In June 1914 Archduke Franz Ferdinand, the heir to the Austro-Hungarian throne, was assassinated, plunging Europe into chaos and leading to the start of WWI. When Britain declared itself to be at war on Aug. 4, 1914, many of the Walhachin settlers who were affiliated with the military back home left to rejoin their regiments. The 20 members of the Walhachin Company of the 31st British Columbia Horse had been preparing for mobilization since June 1914, and in early August they were ordered to Quebec as part of the First Canadian Expeditionary Force.

By the beginning of September 1914, 43 men — including all but one of the unmarried orchardists — had left Walhachin for active service, leaving only older and married men to continue working the land. Some of the married men also enlisted, often taking their families back to England with them.

The war that many had prophesied would be over by Christmas 1914 dragged on until November 1918, and as more and more men left Walhachin to fight, the decreasing number of people left in the community found it harder and harder to continue the backbreaking and never-ending work needed to maintain the orchards and the 12-mile-long flume that brought water to them. Some of the men who enlisted did return at the end of the war, but many more decided that they had had enough of being gentleman farmers, and opted to either remain in Britain or seek a less difficult life elsewhere.

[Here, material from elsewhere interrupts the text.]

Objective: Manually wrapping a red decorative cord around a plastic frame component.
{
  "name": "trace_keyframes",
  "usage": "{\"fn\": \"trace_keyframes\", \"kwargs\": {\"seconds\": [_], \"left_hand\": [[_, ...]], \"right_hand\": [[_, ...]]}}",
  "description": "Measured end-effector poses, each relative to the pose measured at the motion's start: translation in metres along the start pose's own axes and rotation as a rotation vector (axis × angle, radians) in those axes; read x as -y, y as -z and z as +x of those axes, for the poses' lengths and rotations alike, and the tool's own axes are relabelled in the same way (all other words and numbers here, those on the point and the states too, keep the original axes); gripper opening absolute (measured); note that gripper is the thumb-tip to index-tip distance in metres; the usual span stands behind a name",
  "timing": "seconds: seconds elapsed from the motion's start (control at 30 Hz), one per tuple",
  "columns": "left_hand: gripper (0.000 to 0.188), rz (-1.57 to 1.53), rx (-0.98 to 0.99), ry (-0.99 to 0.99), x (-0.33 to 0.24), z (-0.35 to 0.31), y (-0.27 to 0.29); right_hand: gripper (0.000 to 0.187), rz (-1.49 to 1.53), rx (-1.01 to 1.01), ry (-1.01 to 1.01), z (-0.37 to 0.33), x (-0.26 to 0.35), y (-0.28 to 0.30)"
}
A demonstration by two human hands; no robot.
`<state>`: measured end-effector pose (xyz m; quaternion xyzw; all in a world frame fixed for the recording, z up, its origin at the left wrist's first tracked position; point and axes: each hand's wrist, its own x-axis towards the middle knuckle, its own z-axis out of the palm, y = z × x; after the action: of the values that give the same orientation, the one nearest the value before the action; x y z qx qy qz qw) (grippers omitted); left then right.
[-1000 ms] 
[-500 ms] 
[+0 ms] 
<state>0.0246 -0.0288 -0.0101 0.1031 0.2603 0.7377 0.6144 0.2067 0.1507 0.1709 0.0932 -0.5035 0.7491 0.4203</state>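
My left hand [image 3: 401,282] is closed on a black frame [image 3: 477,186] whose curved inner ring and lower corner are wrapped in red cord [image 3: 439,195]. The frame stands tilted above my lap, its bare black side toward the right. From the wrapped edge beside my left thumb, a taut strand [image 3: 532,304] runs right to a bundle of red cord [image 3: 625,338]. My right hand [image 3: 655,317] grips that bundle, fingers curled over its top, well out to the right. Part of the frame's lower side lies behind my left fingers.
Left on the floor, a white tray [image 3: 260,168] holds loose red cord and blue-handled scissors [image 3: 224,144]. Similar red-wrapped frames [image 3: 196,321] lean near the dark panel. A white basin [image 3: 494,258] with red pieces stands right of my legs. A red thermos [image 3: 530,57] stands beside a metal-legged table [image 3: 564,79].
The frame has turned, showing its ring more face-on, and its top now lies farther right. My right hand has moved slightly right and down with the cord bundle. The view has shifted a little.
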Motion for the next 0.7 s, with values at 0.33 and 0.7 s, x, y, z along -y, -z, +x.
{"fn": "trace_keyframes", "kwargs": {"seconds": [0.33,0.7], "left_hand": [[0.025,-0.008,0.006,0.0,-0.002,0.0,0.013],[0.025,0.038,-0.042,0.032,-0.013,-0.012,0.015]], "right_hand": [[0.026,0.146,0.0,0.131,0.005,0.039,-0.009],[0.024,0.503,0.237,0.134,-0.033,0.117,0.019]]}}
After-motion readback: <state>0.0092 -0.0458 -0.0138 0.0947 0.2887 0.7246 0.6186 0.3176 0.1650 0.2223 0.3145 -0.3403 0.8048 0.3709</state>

Another reason so many men might have been eager to join up in 1914 was because the life of an orchardist in an isolated community in western Canada was not to their liking after all. Contemporary records show that many of the orchardists would return to Britain during the winter months, and those of the upper classes tended to look down on the British people in the community who they felt were beneath them in social status. Most of the British emigrants as a whole — no matter what their background — looked down on the non-British residents of the area, and kept themselves somewhat aloof from the neighbouring communities.

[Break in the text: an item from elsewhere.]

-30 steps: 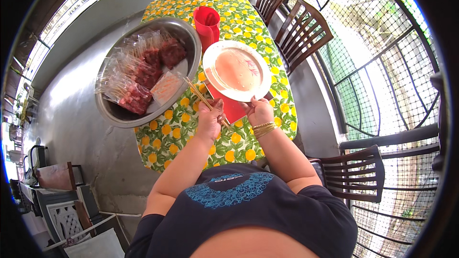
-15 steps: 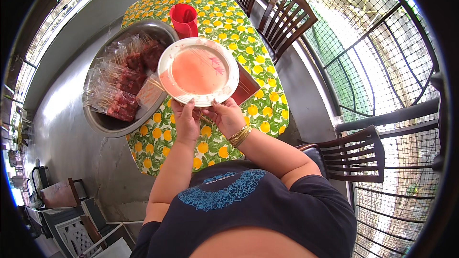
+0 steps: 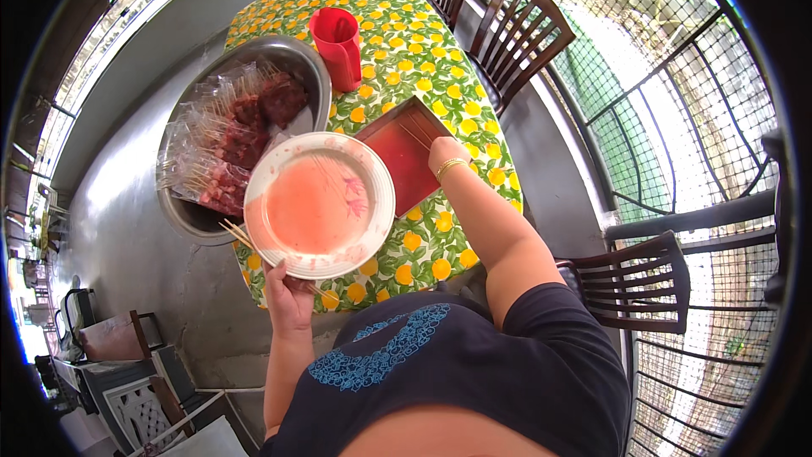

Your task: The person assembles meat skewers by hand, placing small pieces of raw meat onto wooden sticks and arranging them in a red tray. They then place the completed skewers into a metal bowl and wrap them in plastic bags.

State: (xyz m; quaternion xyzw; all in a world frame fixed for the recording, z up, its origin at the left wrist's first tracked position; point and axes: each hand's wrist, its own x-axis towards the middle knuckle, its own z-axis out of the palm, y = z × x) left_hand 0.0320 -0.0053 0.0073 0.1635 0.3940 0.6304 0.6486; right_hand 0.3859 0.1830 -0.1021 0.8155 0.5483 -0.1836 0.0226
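Lemon-print table [image 3: 423, 245]: left hand [image 3: 288, 296] clamped under stained plate [image 3: 320, 205] — best kept level; right hand [image 3: 444, 152] on red tray [image 3: 406, 156], grip unclear.

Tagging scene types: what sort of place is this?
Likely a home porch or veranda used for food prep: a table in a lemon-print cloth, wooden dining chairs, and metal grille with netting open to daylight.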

Finally, it is difficult to overstate the wave of jingoism in the air when war was declared in 1914. Men who had not been old enough to take part in the second Boer War (1899–1902) were eager to sign up in a new one, and many would have been familiar with the words of the Roman poet Horace: Dulce et decorum est pro patria mori (“It is sweet and proper to die for one’s country”). Entire streets, factories, and businesses saw their young men of fighting age enlist en masse; Walhachin was an example of a whole community where the same thing happened.

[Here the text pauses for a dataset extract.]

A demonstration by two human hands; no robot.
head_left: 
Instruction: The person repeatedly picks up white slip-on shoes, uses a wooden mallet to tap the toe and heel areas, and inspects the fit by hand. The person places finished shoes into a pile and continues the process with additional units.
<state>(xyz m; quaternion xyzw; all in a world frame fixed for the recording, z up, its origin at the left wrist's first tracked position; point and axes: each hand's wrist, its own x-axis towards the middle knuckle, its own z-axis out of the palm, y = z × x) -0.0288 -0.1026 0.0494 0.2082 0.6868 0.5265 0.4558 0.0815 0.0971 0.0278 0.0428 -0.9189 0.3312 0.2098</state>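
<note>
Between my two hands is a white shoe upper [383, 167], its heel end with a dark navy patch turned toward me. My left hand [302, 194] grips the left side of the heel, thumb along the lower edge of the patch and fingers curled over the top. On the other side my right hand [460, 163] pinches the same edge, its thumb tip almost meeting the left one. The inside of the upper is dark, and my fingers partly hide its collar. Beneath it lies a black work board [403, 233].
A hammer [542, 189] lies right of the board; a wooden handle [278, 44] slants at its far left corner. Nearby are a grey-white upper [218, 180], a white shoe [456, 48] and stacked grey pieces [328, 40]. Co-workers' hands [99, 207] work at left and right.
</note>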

A cenotaph commemorating the more than 100 men from Walhachin who enlisted and fought in World War I was unveiled as part of the third annual Walhaschindig on June 16, 2018, with more than 80 people gathering to mark the occasion. Event emcee Barbara Roden, who researched and wrote the wording on the cenotaph, said during her address that “It is fitting that these men are now being honoured with a cenotaph. From coast to coast, in villages, towns, and cities, cenotaphs are places of gathering, commemoration, and remembrance. If any community in Canada deserves a cenotaph, it is Walhachin.

“This cenotaph will stand as a tribute to all of the Walhachin soldiers who served their country: those who are known, and those who remain unknown. We will remember them.”